I bighorn vengono cacciati sia per la carne che per le corna, utilizzate nelle cerimonie e come trofei di caccia. Anche da vivi offrono una valida fonte di guadagno, dato che molti turisti sono desiderosi di osservare questi celebri animali nel loro habitat originario.
Il bighorn delle Montagne Rocciose è il mammifero simbolo della Provincia dell'Alberta e l'animale simbolo del Colorado; in quest'ultimo Stato è anche emblema della locale Divisione delle Risorse Naturali[25].

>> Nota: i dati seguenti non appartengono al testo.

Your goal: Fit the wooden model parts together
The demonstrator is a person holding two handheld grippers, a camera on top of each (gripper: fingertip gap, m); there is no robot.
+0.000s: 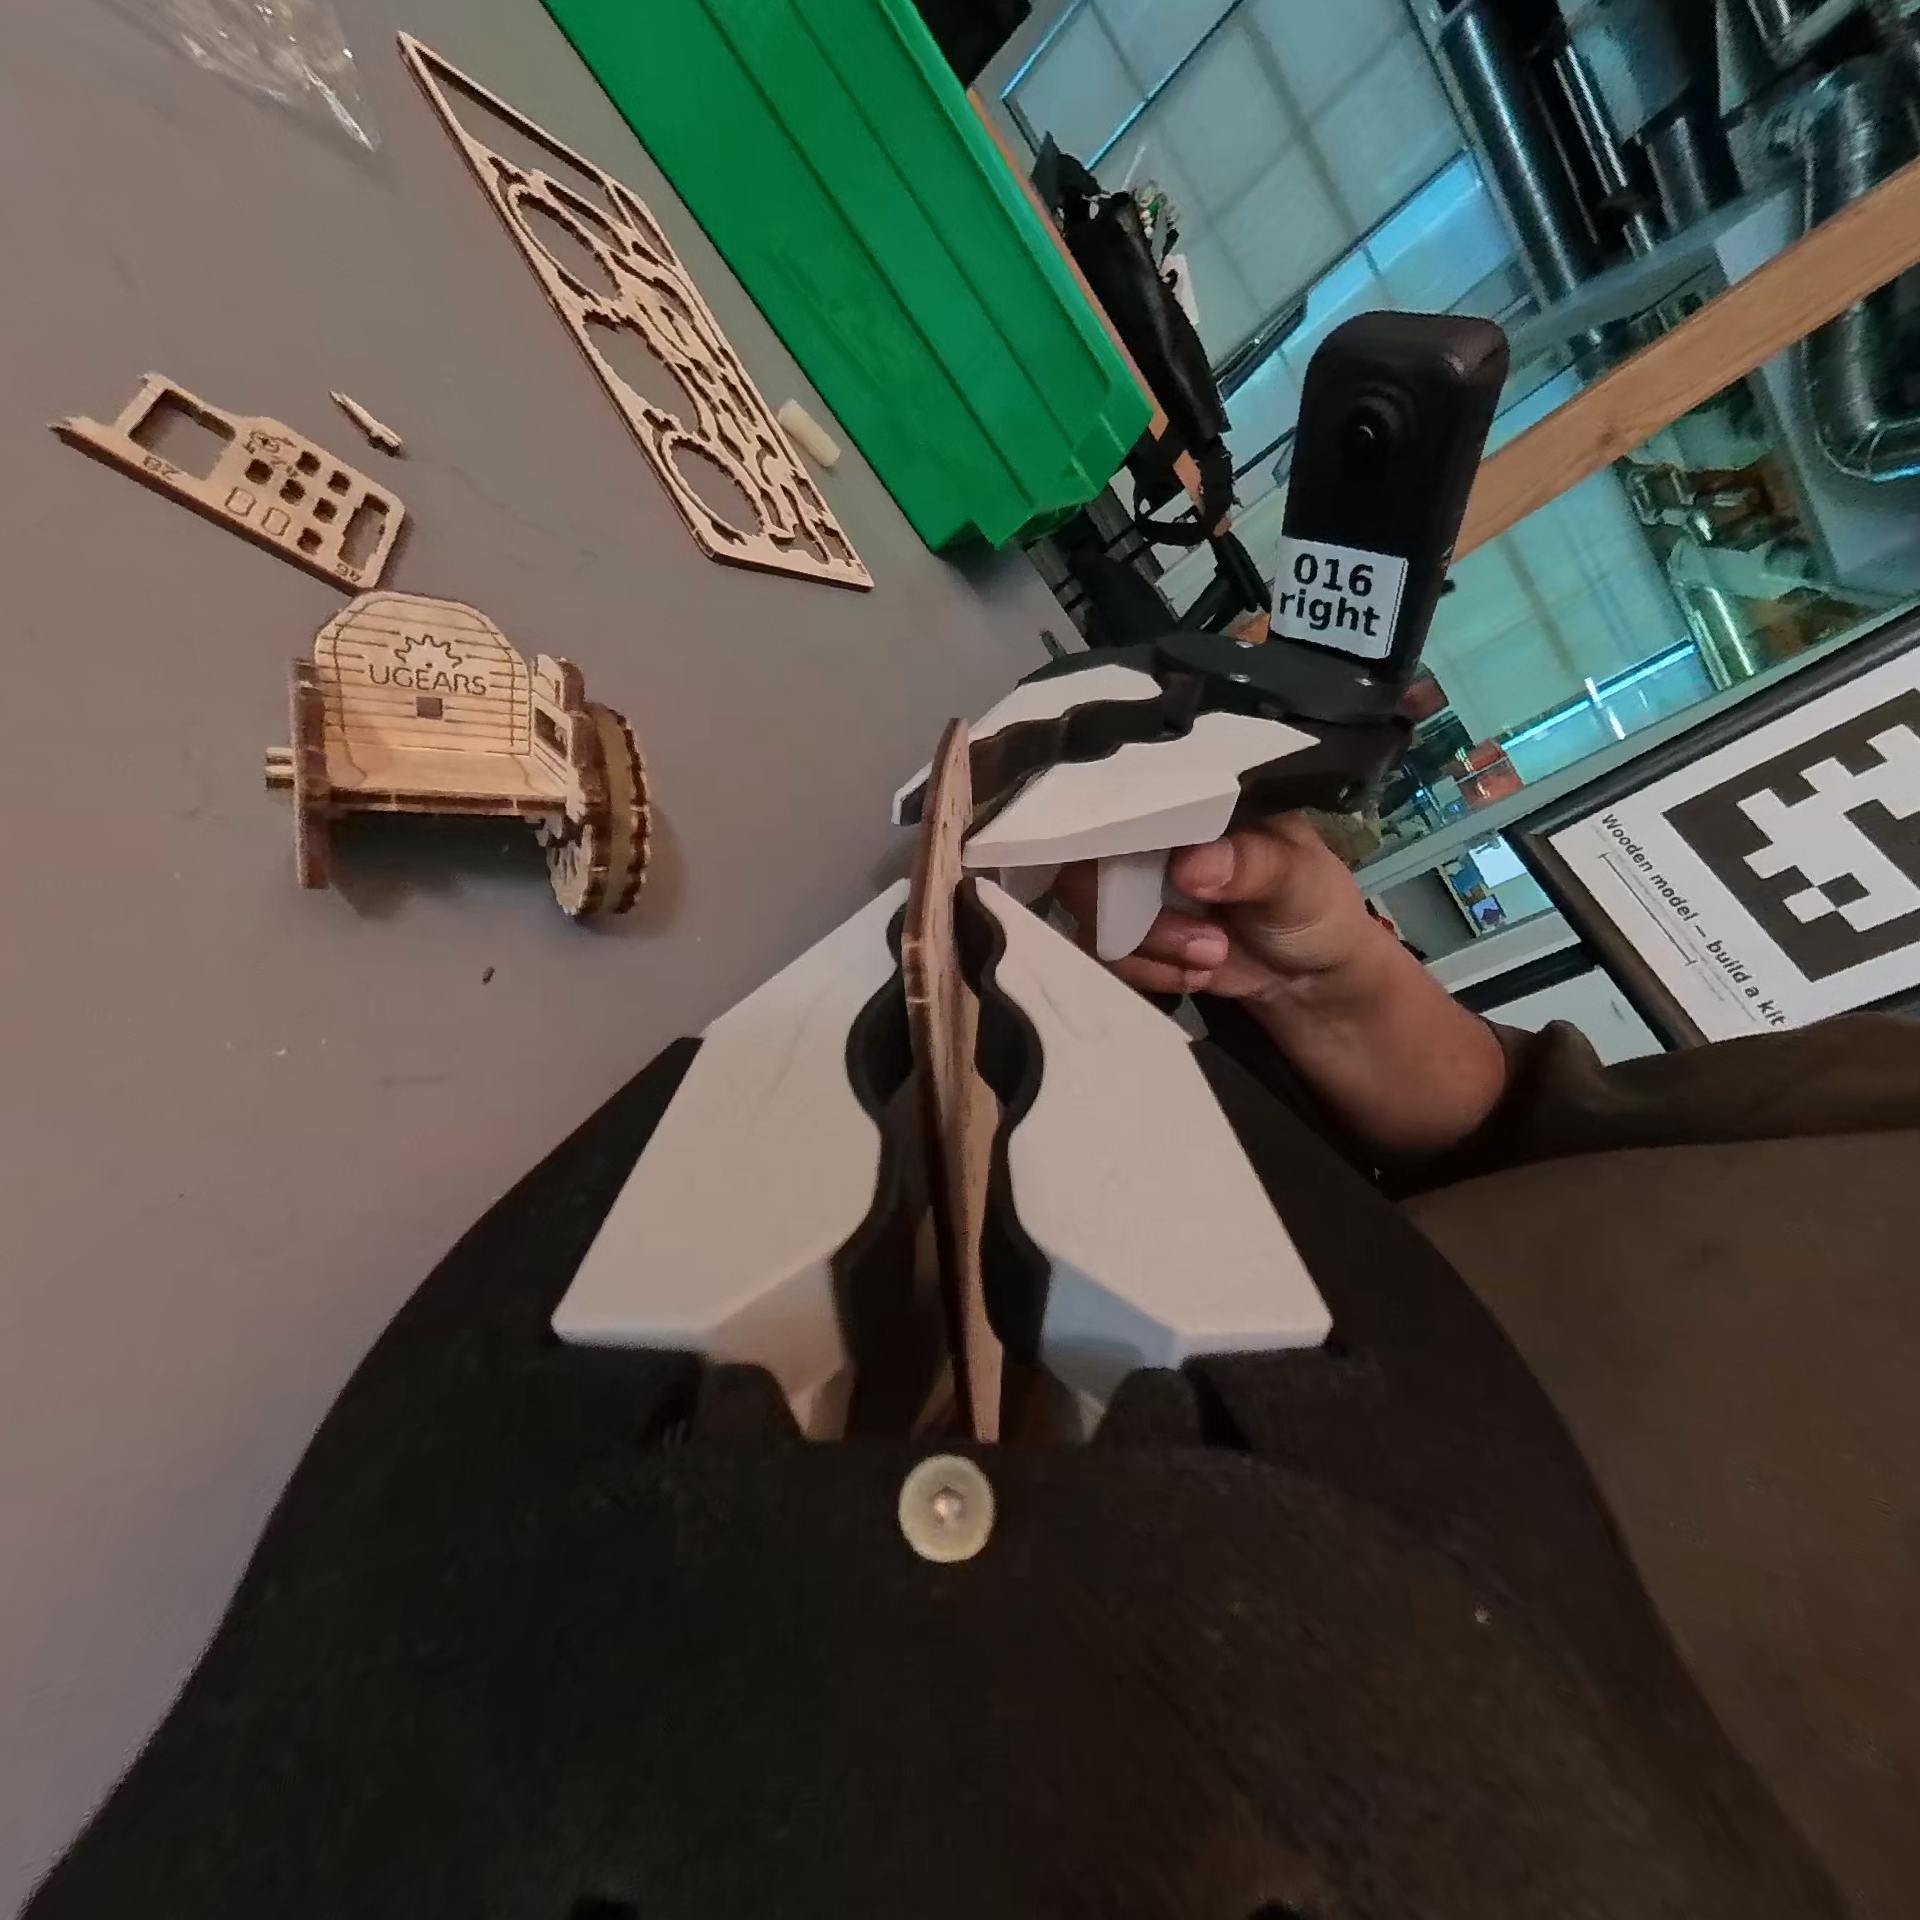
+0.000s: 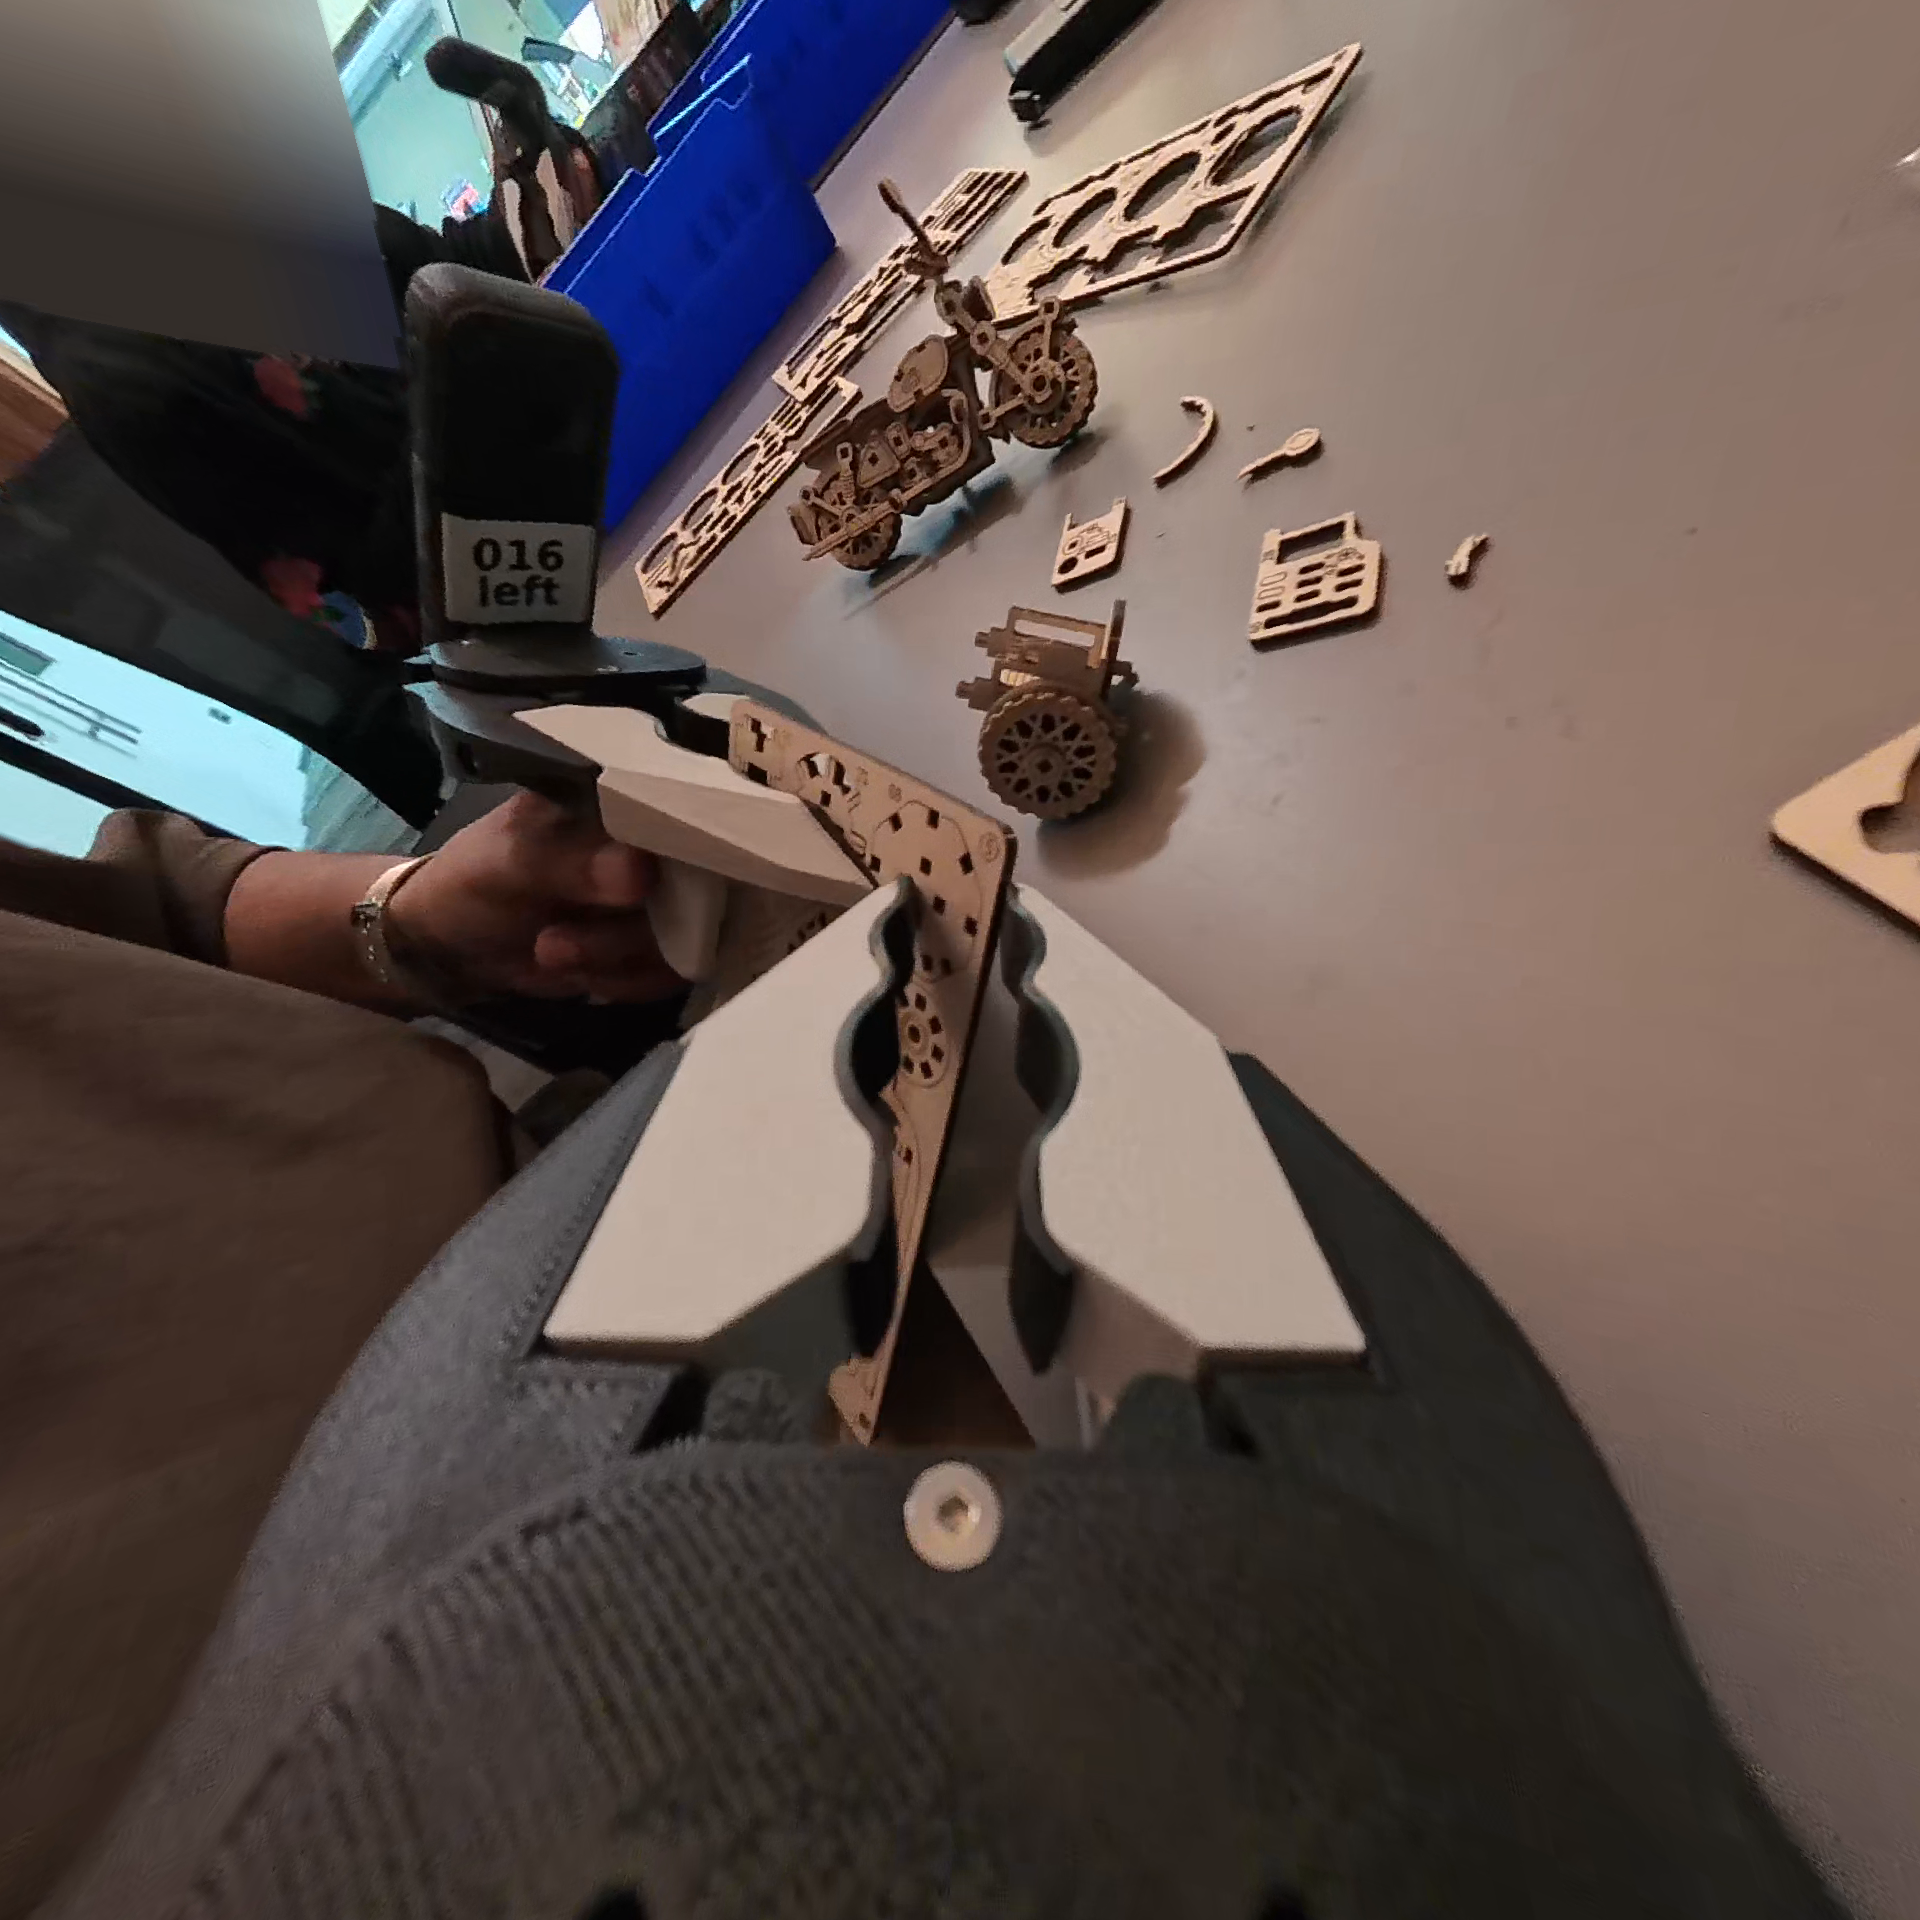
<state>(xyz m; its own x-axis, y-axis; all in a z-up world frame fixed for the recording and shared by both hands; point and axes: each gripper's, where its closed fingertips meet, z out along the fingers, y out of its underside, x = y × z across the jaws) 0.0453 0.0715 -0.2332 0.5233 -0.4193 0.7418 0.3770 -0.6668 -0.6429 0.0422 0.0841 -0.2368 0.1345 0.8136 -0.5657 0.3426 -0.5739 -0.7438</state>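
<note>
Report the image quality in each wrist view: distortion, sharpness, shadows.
Left wrist view: strong wide-angle bending, grey tabletop tilted; the small wooden cart model is sharp, casting a soft shadow. Right wrist view: same bending; the wooden motorcycle model is sharp, while a blurred patch covers the upper left.

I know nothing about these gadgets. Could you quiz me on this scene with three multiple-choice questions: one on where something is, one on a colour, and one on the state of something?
1. Where is the motorbike?
A) on the table
B) in a bin
C) between the fingers

2. What colour is the bin in the left wrist view?
A) red
B) green
C) yellow

3. How is the sheet held?
A) lying flat on the table
B) by one gripper only
C) by both grippers

Answers:
1 A: it stands on its wheels on the grey top.
2 B: its long wall is bright green.
3 C: the left gripper and the right gripper are each shut on it, above the table.
</note>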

In passato il bighorn era noto con il nome scientifico argali o argalia poiché si riteneva che appartenesse alla stessa specie dell'argali asiatico (Ovis ammon)[26]. Lewis e Clark registrarono numerosi avvistamenti di Ovis canadensis nei diari delle loro esplorazioni - utilizzando talvolta il nome argalia. Inoltre, descrissero l'utilizzo che ne facevano gli Shoshoni nella costruzione degli archi[27]. William Clark, in una mappa della spedizione realizzata nel 1814, indicò come Argalia Creek e Argalia River due affluenti, rispettivamente dello Yellowstone e del Missouri, situati entrambi in quello che oggi è il Montana. Nessuno di questi affluenti ha però mantenuto il suo nome originario. Il fiume Heritage, un altro affluente dello Yellowstone, e il suo torrente tributario, il Little Bighorn, anch'essi indicati nella mappa di Clark, hanno invece mantenuto il loro nome; dal secondo ha preso il nome la famosa Battaglia del Little Bighorn[28].